WHAT IS NEEDED
Could you filter the data below down to the lines that hold the word "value"?
DATA SECTION below:
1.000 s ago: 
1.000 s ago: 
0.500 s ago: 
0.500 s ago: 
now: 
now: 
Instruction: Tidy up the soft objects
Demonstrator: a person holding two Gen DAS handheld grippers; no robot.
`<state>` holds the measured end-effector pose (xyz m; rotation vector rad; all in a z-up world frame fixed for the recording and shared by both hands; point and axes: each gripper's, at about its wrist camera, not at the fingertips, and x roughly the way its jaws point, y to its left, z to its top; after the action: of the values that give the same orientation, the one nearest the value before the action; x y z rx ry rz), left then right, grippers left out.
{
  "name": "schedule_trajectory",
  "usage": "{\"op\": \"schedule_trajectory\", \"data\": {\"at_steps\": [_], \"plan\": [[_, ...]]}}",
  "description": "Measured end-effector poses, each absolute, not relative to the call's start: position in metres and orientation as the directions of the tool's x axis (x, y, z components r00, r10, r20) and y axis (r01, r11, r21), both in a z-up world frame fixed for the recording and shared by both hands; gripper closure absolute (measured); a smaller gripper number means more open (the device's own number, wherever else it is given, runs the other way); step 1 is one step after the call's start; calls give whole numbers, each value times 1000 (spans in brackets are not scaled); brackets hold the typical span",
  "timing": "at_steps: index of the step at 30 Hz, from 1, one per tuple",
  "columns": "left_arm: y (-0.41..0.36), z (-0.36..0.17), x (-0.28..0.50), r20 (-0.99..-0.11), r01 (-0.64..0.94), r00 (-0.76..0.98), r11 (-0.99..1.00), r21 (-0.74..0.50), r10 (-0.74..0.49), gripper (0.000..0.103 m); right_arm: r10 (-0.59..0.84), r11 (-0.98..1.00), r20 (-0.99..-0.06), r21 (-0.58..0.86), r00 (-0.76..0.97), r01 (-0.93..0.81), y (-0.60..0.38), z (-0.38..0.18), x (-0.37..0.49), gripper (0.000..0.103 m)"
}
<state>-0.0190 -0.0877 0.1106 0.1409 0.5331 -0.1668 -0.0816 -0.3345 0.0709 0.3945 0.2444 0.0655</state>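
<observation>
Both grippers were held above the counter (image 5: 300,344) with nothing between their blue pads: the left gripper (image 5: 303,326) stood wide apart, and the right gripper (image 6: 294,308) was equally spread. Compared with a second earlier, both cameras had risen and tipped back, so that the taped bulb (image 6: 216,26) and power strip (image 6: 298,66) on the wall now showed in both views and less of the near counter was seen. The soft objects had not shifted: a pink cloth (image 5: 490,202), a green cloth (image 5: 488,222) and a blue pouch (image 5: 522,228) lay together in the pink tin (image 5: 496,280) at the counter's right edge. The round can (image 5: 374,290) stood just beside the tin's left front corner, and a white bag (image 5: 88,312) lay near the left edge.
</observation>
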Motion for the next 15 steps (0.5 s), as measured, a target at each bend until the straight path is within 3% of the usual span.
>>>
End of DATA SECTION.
WRITTEN ANSWER
`<state>` holds the measured end-effector pose (xyz m; rotation vector rad; all in a z-up world frame fixed for the recording and shared by both hands; point and axes: each gripper's, at about its wrist camera, not at the fingertips, and x roughly the way its jaws point, y to its left, z to its top; after the action: of the values that give the same orientation, the one nearest the value before the action; x y z rx ry rz), left then right, grippers left out.
  "description": "Measured end-effector poses, each absolute, not relative to the call's start: position in metres and orientation as the directions of the tool's x axis (x, y, z components r00, r10, r20) and y axis (r01, r11, r21), both in a z-up world frame fixed for the recording and shared by both hands; gripper closure absolute (measured); a smaller gripper number means more open (the device's own number, wherever else it is given, runs the other way); step 1 is one step after the call's start; calls give whole numbers, each value times 1000 (spans in brackets are not scaled); brackets hold the typical span",

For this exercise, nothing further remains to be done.